Repas au cercle de pierres

Suivant un chemin qu’il n’empruntait pas pour la première fois, Alissart marchait à la suite des autres combattants. Hommes et femmes se réunissaient, comme chaque fois pour le déjeuner, dans un cercle de pierres niché dans la forêt qui bordait le campement. L’odeur du sang frais planait dans l’air, promesse d’un repas qu’il n’appréciait guère. Ce rituel, Alissart ne le voyait toujours pas d’un bon œil, mais il s’y pliait, comme tous les change-formes qui avaient décidé d’agir pour le bien des autres.

Cette idée était sa nouvelle ligne de conduite. Il s’était juré de tout faire pour que sa femme vive en paix, dans un monde où elle n’aurait plus rien à craindre. Et si cela signifiait retrouver les combattants dans un lieu plutôt effrayant pour manger de la viande fraîche et encore sanguinolente, il le ferait. Pas de bon cœur. D’autant plus que cette viande avait un arrière-goût étrange. De quel animal pouvait-elle provenir ? Le change-forme l’avait déjà demandé une fois ou deux à Murios. L’unique réponse qu’il avait obtenue fut qu’un jour son maître de chasse l’emmènerait en tuer, pour nourrir les autres.

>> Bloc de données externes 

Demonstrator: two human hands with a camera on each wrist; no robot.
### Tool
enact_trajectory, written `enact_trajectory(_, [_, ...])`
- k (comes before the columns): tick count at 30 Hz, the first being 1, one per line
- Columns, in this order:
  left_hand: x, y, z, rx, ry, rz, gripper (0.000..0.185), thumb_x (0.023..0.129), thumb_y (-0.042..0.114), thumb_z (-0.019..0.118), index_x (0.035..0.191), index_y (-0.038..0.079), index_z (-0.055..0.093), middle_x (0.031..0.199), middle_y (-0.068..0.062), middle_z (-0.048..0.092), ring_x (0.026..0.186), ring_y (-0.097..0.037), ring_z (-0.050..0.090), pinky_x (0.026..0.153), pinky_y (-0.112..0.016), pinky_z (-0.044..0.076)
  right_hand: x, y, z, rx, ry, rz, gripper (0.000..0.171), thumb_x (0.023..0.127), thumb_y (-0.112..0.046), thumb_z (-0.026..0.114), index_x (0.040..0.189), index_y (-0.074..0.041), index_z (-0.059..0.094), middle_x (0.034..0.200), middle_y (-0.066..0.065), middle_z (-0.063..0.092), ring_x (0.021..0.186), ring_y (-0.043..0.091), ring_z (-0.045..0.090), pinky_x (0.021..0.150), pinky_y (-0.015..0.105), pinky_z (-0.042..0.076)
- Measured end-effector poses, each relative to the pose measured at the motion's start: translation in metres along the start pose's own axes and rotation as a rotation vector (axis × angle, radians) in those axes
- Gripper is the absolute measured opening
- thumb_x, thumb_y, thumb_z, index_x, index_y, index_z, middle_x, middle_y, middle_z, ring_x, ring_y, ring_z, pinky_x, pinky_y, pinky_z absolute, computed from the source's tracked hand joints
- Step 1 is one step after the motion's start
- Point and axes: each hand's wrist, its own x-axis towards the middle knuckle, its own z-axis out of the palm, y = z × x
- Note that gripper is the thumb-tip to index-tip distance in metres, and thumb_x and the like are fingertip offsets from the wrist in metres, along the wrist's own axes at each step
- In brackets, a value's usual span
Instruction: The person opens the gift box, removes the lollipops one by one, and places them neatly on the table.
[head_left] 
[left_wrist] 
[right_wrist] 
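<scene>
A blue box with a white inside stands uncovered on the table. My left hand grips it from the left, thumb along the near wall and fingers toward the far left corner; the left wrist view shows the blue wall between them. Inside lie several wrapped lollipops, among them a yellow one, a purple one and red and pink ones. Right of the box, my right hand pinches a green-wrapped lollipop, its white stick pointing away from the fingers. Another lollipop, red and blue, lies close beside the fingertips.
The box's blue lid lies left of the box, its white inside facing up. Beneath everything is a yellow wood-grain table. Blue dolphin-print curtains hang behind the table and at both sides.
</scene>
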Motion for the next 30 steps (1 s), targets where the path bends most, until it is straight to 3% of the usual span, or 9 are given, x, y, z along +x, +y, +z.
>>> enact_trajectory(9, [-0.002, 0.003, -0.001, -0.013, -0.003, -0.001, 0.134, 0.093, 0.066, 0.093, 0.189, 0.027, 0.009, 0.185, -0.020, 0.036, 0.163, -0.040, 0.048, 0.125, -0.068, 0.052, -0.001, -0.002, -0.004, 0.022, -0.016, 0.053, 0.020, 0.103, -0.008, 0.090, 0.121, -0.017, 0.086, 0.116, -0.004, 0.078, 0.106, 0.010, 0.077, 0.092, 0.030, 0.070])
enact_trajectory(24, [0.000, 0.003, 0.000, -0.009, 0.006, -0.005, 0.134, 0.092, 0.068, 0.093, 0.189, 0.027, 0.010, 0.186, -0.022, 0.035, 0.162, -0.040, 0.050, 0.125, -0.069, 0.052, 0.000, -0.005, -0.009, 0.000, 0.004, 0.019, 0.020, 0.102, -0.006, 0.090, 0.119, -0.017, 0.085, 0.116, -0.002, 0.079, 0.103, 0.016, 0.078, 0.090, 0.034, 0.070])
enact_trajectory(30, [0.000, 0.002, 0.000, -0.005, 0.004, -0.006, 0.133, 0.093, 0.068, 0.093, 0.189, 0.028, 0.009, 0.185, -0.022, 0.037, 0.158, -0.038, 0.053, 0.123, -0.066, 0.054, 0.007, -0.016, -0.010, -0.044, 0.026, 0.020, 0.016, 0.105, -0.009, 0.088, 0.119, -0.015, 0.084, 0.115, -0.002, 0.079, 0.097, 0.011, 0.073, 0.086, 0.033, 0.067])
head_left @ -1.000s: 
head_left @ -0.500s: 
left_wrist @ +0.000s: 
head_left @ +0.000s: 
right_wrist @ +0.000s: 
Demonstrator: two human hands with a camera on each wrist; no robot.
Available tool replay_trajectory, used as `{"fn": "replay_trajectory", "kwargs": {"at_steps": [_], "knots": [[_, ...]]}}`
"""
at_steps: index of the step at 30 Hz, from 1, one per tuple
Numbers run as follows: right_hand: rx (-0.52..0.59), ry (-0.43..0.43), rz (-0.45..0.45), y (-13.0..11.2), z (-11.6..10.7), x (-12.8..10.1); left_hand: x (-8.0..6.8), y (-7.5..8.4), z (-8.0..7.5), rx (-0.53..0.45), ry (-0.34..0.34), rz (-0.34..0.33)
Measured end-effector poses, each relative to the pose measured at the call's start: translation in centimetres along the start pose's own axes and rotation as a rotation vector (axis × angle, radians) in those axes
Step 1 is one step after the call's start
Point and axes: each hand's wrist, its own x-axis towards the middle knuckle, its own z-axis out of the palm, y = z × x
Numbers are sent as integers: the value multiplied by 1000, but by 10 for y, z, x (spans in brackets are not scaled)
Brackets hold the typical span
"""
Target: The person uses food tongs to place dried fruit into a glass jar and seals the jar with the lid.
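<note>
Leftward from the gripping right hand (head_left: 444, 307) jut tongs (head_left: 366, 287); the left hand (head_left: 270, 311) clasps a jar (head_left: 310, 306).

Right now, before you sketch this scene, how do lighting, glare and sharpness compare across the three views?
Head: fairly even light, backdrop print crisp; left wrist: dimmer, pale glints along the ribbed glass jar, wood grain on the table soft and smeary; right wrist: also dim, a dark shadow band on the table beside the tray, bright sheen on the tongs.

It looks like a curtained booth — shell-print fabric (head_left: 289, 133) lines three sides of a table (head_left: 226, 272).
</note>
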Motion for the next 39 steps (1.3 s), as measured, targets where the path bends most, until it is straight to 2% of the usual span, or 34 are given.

Lorsque tous furent rassemblés, le maître de cérémonie leva les bras, captant ainsi l’attention de tous : « Mes chers confrères et consœurs, contemplez le repas qui nous attend. Cette chair fraîche va bientôt vous nourrir, vous des guerriers créés par un destin tragique. Vous qui n’aspiriez qu’à vivre en paix, vous vous trouvez ici entourés de vos semblables. N’ayez crainte, nous sommes tous unis. Avant que nous commencions, j’aimerai féliciter Élorant et Nilerine pour leur succès aux entraînements. » Le maître de cérémonie applaudit les nouveaux venus, bientôt suivi par toute l’assemblée. « Vous vous êtes très bien débrouillés. Et bien que nous puissions nous réjouir de compter sur deux nouveaux membres, nous pouvons aussi nous en attrister. Car leur présence, votre présence, dit-il en désignant ceux qui l’entouraient d’un geste circulaire, n’est qu’un sombre coup du destin. Je tiens à vous le rappeler, si nous sommes là, c’est uniquement à cause de la chasse que la reine a lancée contre nous ! Nous sommes malheureusement forcés de réagir. Et bientôt nous agirons ! »

Nombre de personnes encouragèrent le maître de cérémonie par des cris de guerre ou des applaudissements. Alissart ne savait trop quoi penser. Bien entendu, il voulait se battre, il voulait protéger sa femme. Même s’il aurait préféré ne pas avoir à fuir et abandonner sa vie. Et pourquoi ? Il l’ignorait. Excepté que les soldats les pourchassaient et qu’il tenait à la vie. Comment, pourquoi en était-il arrivé là ?

« Allons mes amis, mangez, finit par dire le maître de cérémonie. »

Rapidement, il se transforma en ourga. Haut comme un homme et demi, cet animal lourd et puissant faisait vibrer le sol à chacun de ses pas. Arrivé au centre du cercle de pierre, il ouvrit la gueule, laissant apparaître des crocs redoutables, et commença son repas, signalant à tous de faire de même.

Ainsi, un peu à contrecœur, Alissart en fit autant. Ses cheveux laissèrent place à des poils rayés de roux, de blanc et de gris qui recouvrirent rapidement tout son corps. Son nez et sa bouche se muèrent en un long museau avant qu’il ne tombe à quatre pattes. Ainsi transformé en aindo, il rejoignit le groupe. Bien qu’encore gêné par cette habitude de manger sous forme animale, Alissart se força à mordre dans la viande. Finalement, elle n’avait pas si mauvais goût.